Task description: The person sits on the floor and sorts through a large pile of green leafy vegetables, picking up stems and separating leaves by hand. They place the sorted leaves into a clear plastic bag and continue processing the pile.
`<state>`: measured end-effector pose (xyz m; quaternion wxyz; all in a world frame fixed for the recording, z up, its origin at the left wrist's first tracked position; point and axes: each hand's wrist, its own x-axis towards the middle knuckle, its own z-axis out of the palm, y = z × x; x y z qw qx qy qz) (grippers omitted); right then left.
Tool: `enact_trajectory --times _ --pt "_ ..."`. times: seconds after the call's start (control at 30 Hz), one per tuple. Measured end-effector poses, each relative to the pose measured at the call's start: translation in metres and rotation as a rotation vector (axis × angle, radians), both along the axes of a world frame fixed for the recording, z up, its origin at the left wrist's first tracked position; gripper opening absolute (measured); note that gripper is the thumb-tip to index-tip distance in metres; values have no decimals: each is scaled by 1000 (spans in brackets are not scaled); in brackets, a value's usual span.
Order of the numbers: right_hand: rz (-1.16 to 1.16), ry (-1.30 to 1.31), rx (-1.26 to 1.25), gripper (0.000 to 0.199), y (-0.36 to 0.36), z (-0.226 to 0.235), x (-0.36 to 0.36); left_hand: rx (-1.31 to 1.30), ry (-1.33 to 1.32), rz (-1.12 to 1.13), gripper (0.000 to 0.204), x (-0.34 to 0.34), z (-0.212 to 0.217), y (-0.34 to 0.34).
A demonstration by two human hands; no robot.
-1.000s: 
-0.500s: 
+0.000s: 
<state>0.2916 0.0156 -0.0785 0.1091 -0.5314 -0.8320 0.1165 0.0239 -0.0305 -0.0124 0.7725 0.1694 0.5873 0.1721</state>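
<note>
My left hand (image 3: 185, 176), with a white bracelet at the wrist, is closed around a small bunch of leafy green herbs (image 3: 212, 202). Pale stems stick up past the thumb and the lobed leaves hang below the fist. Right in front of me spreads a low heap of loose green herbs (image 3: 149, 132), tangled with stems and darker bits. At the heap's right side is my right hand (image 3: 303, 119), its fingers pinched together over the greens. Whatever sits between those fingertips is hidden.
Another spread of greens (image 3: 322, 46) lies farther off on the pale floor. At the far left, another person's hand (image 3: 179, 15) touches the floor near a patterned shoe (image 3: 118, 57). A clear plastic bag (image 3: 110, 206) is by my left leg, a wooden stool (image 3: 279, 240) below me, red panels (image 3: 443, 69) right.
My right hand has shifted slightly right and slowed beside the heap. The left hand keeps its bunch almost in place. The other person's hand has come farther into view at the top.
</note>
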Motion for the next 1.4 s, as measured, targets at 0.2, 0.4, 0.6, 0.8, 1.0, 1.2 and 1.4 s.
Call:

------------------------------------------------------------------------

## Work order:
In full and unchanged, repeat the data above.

## Task response:
Task description: The person sits on the floor and sorts through a large pile of green leafy vegetables, picking up stems and separating leaves by hand. They place the sorted leaves into a clear plastic bag and continue processing the pile.
`<state>`: measured end-effector pose (xyz m; quaternion wxyz; all in a world frame fixed for the recording, z up, its origin at the left wrist's first tracked position; point and axes: each hand's wrist, its own x-axis towards the middle knuckle, its own z-axis out of the palm, y = z × x; x y z qw qx qy qz) (grippers omitted); right then left.
Tool: `enact_trajectory --times _ --pt "_ ..."`. times: seconds after the call's start (control at 30 Hz), one per tuple. Measured end-effector poses, each relative to the pose measured at the call's start: translation in metres and rotation as a rotation vector (axis × angle, radians), both along the axes of a world frame fixed for the recording, z up, its origin at the left wrist's first tracked position; gripper opening absolute (measured); note that gripper is the thumb-tip to index-tip distance in metres; values have no decimals: each is scaled by 1000 (spans in brackets are not scaled); in brackets, a value's usual span.
Order of the numbers: right_hand: rz (-1.16 to 1.16), ry (-1.30 to 1.31), rx (-1.26 to 1.25), gripper (0.000 to 0.199), y (-0.36 to 0.36), z (-0.226 to 0.235), x (-0.36 to 0.36); left_hand: rx (-1.31 to 1.30), ry (-1.33 to 1.32), rz (-1.12 to 1.13), gripper (0.000 to 0.204), x (-0.34 to 0.34), z (-0.212 to 0.217), y (-0.34 to 0.34).
A demonstration by two human hands; no robot.
-1.000s: 
-0.500s: 
+0.000s: 
<state>0.2916 0.0156 -0.0785 0.1091 -0.5314 -0.8320 0.1165 0.0239 -0.0305 -0.0124 0.7725 0.1694 0.5873 0.1721</state>
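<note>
My left hand (image 3: 185, 176), with a white bracelet at the wrist, is closed around a small bunch of leafy green herbs (image 3: 212, 202). Pale stems stick up past the thumb and the lobed leaves hang below the fist. Right in front of me spreads a low heap of loose green herbs (image 3: 149, 132), tangled with stems and darker bits. At the heap's right side is my right hand (image 3: 303, 119), its fingers pinched together over the greens. Whatever sits between those fingertips is hidden.
Another spread of greens (image 3: 322, 46) lies farther off on the pale floor. At the far left, another person's hand (image 3: 179, 15) touches the floor near a patterned shoe (image 3: 118, 57). A clear plastic bag (image 3: 110, 206) is by my left leg, a wooden stool (image 3: 279, 240) below me, red panels (image 3: 443, 69) right.
My right hand has shifted slightly right and slowed beside the heap. The left hand keeps its bunch almost in place. The other person's hand has come farther into view at the top.
</note>
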Motion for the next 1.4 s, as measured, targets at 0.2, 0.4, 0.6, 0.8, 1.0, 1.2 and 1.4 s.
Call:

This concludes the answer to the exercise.